Those of you who have been with me on this journey from the beginning will remember that I started blogging in response to a challenge to Blog 31 Days.
I began this past March and was somewhat surprised that I was able to rise to the occasion, meet the goal, and empowered enough to succeed at Blogging 31 Days again in May.
Then, here came the summer months and two 31-day months, back to back: July and August.
Undaunted, I ventured out, curious but willing to blog 62 days straight.
July ended successfully. Still, I wondered if I would sally forth into August.
And then, finishing up the last week of July, which ended on a Friday, I published a post the next day, because it was Saturday and the end of the week.
When I realized it was also the 1st of the month, I congratulated myself on progressing into August without even thinking.
I stayed on course a few more days and then an unexpected opportunity presented itself.

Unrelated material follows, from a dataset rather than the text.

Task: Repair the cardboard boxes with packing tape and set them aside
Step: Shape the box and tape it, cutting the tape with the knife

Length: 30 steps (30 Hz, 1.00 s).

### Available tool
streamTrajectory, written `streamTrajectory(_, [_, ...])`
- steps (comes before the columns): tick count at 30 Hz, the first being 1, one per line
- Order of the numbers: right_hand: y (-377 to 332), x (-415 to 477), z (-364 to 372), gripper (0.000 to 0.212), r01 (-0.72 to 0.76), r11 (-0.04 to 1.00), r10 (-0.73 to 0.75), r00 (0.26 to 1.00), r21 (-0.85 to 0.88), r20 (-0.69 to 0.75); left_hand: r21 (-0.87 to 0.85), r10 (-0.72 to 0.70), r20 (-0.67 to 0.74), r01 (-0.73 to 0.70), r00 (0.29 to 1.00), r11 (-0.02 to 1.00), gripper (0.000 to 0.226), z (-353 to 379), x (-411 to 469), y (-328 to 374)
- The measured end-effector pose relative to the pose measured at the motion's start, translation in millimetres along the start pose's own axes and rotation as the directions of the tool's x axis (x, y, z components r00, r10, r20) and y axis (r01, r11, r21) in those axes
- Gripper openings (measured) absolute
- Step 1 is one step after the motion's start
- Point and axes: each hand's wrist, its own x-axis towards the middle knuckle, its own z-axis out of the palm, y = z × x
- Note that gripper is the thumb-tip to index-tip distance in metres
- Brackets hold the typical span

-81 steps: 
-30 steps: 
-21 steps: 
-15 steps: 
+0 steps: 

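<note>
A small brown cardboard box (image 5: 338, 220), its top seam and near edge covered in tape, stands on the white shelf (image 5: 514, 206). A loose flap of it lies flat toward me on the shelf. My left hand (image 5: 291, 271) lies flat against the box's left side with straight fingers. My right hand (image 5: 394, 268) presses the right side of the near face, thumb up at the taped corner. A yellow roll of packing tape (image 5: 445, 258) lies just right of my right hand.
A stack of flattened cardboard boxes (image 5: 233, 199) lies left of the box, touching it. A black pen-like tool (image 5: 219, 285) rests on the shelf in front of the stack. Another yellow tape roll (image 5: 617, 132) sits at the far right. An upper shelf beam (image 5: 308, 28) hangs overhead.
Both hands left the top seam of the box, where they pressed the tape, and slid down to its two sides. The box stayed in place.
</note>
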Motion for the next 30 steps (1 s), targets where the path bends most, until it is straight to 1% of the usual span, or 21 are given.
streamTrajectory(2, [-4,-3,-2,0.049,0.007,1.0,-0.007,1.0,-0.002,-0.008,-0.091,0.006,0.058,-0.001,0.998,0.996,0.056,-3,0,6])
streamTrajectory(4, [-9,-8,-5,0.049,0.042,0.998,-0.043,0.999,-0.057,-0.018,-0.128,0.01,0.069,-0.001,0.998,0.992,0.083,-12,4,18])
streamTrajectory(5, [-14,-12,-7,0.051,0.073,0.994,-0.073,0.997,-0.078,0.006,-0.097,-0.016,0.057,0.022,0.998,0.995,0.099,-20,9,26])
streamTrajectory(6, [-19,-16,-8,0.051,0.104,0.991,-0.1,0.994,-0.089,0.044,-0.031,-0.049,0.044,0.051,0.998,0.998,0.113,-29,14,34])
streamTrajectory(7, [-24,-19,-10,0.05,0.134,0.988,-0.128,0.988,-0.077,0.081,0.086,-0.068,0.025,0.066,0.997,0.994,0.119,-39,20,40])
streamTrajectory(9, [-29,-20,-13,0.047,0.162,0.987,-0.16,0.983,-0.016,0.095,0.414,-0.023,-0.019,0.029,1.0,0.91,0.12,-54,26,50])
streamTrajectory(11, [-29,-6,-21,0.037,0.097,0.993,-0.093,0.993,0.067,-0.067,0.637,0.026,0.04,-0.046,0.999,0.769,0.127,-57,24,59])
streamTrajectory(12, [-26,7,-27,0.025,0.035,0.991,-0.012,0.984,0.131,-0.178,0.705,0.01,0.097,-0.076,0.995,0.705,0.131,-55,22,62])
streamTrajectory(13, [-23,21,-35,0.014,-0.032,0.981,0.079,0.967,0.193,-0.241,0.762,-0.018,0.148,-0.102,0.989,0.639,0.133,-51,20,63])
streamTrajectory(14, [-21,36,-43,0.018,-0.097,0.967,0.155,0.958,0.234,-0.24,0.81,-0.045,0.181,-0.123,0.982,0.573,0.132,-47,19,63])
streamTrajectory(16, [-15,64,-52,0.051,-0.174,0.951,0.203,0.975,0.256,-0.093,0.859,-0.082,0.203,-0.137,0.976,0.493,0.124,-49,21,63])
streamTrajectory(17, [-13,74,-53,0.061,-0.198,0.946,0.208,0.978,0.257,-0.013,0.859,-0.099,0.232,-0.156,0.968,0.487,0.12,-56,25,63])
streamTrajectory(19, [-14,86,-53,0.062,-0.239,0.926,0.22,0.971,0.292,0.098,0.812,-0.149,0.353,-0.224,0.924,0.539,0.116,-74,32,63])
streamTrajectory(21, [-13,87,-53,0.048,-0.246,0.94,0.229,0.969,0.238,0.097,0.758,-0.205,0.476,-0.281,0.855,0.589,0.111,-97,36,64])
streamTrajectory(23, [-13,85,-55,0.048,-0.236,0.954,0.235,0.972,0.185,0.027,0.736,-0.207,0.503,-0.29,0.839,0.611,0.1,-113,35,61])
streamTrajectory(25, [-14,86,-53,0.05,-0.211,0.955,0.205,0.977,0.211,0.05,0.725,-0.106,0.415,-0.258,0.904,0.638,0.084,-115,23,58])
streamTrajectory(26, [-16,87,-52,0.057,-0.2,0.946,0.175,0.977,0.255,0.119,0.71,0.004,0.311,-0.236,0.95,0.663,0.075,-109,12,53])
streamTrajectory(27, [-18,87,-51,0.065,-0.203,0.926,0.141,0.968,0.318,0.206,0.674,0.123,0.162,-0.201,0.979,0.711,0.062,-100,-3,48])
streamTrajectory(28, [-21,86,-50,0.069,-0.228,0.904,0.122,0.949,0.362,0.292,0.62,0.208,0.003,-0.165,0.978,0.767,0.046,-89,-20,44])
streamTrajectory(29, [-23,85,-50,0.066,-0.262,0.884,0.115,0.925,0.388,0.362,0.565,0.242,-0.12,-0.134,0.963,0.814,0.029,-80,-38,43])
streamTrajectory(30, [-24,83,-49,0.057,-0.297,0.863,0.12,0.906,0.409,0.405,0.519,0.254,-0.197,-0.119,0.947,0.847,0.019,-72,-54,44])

A little summer break, a brief trip, a couple of days of fun.
I thought ahead to the logistics of writing four blogs, and posting them every morning, “whilst” engaged in some much-needed frivolity, and concluded the task simply was not doable.

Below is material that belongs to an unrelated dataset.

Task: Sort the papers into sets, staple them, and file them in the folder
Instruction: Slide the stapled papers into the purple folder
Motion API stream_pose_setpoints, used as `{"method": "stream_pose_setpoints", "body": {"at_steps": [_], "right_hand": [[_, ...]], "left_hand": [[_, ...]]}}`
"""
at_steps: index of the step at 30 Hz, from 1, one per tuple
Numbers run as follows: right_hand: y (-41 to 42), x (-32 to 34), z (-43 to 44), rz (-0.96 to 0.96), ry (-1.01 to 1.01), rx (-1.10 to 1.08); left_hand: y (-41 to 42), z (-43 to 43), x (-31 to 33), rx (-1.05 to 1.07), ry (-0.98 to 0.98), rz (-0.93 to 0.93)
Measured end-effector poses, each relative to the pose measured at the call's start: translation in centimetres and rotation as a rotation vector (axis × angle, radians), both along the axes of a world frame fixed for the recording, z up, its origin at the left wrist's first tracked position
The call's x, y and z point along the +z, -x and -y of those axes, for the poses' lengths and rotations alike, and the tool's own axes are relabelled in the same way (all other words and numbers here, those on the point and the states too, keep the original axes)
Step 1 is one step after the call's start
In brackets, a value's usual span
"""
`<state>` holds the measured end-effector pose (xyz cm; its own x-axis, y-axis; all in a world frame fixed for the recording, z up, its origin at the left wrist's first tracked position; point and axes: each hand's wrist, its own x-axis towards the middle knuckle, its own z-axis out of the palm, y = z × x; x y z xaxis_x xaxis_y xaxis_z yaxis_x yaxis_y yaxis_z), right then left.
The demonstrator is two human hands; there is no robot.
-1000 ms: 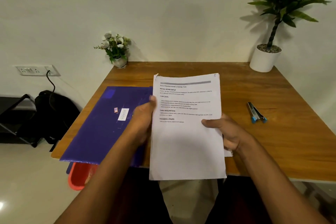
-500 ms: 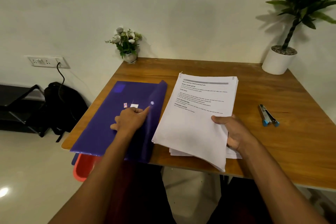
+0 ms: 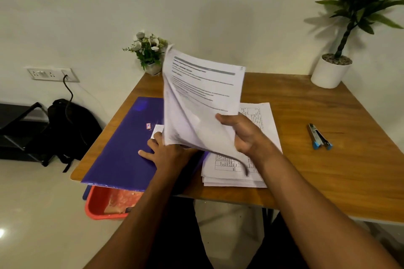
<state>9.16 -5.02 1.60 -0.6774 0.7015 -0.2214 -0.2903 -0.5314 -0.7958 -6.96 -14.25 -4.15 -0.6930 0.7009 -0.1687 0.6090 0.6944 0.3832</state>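
Purple folder (image 3: 122,148) lies closed and flat on the left part of the wooden table (image 3: 328,170), its near corner overhanging the table edge. Left hand (image 3: 162,153) rests on the folder cover, visible fingers straight and spread, holding nothing; its thumb side is hidden behind the paper. Right hand (image 3: 244,135) grips a sheaf of papers (image 3: 201,98) by its right edge, thumb on the printed face, other fingers behind. The sheaf is raised off the table and tilted, top edge towards the wall; its sheets fan apart along the left side and its lower left corner hangs over the left hand. Print is blurred, not readable. Under the right hand a stack of papers (image 3: 260,120) lies flat on the table just beside the folder, top sheet printed with a table. Stapler (image 3: 319,137), blue-tipped, lies on the table well to the right of the stack, untouched. Small flower pot (image 3: 149,52) at the far left corner, potted plant (image 3: 332,72) at the far right. Red bin (image 3: 102,203) on the floor below the folder.
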Motion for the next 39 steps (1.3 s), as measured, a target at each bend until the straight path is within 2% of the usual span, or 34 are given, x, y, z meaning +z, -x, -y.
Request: {"method": "stream_pose_setpoints", "body": {"at_steps": [4,7,10,13,17,21,25,33,39], "right_hand": [[5.4,-0.2,0.1,0.086,0.026,0.057],[6.4,-1.1,0.0,0.288,0.044,-0.001],[4.7,-2.4,-1.1,0.530,-0.025,-0.066],[2.2,-2.5,-2.3,0.699,-0.133,-0.079],[0.1,-1.6,-2.8,0.903,-0.362,-0.055],[-1.4,-0.9,-2.8,0.981,-0.462,0.031],[-2.3,-0.5,-3.3,1.020,-0.484,0.097],[-3.3,0.9,-3.9,1.114,-0.508,0.164],[-2.4,2.8,-3.7,1.152,-0.518,0.197]], "left_hand": [[-0.1,0.1,-0.5,-0.044,-0.009,-0.062],[0.0,0.6,-0.8,-0.083,0.063,-0.136],[0.6,1.1,-0.2,-0.079,0.130,-0.259],[2.1,0.6,-0.1,-0.078,0.079,-0.200],[3.6,-0.4,1.1,-0.134,0.120,-0.084],[4.8,-0.7,2.0,-0.178,-0.091,-0.180],[6.5,-0.9,2.8,-0.102,-0.214,-0.083],[6.8,-0.5,2.8,-0.095,-0.269,-0.041],[6.3,-0.4,2.7,-0.116,-0.264,-0.096]]}}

I would have to break my momentum, my forward march into August.
So I took the advice I would have given a friend. [This is always my trick for reasoning with myself.]
“Take the break. You need it.”
Therefore, I will continue to blog through August, finishing “Meeting of Friends” on Tuesdays, “The Elusive Culprit” on Thursdays, as well as the “Fruit of the Spirit” series on Fridays.
But not every day. I’m going to let inspiration dictate.
And then I can think ahead and plan for blogging 31 days in October.
To tide you over: allow me to share a little of my “other writing project,” a portion of the opening chapter of Lawson Payne: Part V of the Magnolia Arms Chronicles.
If you are a fan of Muriel Porter, owner of the Drifters’ Rest, who helped Agnes Quinn make it through her first tumultuous days at Brighton Park Community College, or if you have been following “Meeting of Friends” on Tuesdays, I hope you will enjoy meeting Muriel’s family in this segment.
[If you infer “Bennett” is a nod to Jane Austen, you are correct. I chose to use two ‘t’s’ rather than one.]
The Bennetts lived in the old family home, a rambling, two-story brown brick house in the heart of Plainview. Designed and built by great grandfather Preston Bennett, the residence was the envy of all who passed by, not only because of its beauty, but also because “Miss Emmaline” (as everyone called her) suffused the house with her gentle presence and impeccable taste.
Here the Bennett girls grew up, surrounded by good books, good music, good food, good company, and hospitality offered open-handed to friend and stranger alike.
Their father Edward Bennett early fell prey to a recurring succession of jokes and jibes about being “outnumbered” in his house. Three girls? ‘Starting a softball team?’ So close in age, they would be in high school at the same time. What would he do during prom season? There would be three dresses to buy. Never mind that. They’d be in college one after the other for quite some time. And when they hit marrying age, he could be paying for weddings every year. Had he thought about that? Or would they be allowed to date before they were 30?
Not one of these predictions came true.
Muriel was too busy to bother with a prom. She had always been business-minded, squirreling away her allowance and babysitting money. By 16, she was cleaning tables at Porter’s Restaurant, and was quickly promoted to server. At 18, a high school senior, she was assistant manager, running the café on weekends—one reason she skipped the prom. The other—she was in love with owner Beau Porter, a widower sixteen years older, with two sons. Her father approved of Beau, but cautioned Muriel about the age gap and raising two boys. Respecting his wishes, she waited till 20 to marry.
Cammie, on the other hand, fell in love with Cal Phipps at 15, and attended the prom every year with him. Salutatorian of her class, she enrolled in UNC Chapel Hill to prepare to be a teacher, but when the time came to leave Cal, she could not bear to be parted from him. Both 18 the summer after they graduated, they eloped, and after a weekend honeymoon in Charlotte, moved into an affordable apartment. Cammie enrolled in Brighton Park Community College instead. One year later, Paige Evans Phipps was born, followed two years after by brother Gary Cooper Phipps.
Dolley’s family lost track of how often she was in love. They expected her to marry her latest flame after she graduated, but they underestimated her. Dolley’s limitless capacity to love extended to all humanity. What better way was there to alleviate suffering than by becoming a nurse? She enrolled in a two-year program, but when she achieved the highest grade in her class, her supervisor urged her to continue. Dolley agreed, but insisted on getting married first, and set herself up for a lifetime of raised eyebrows, when she married an up-and-coming reporter at the Plainview Press—Joe Madison.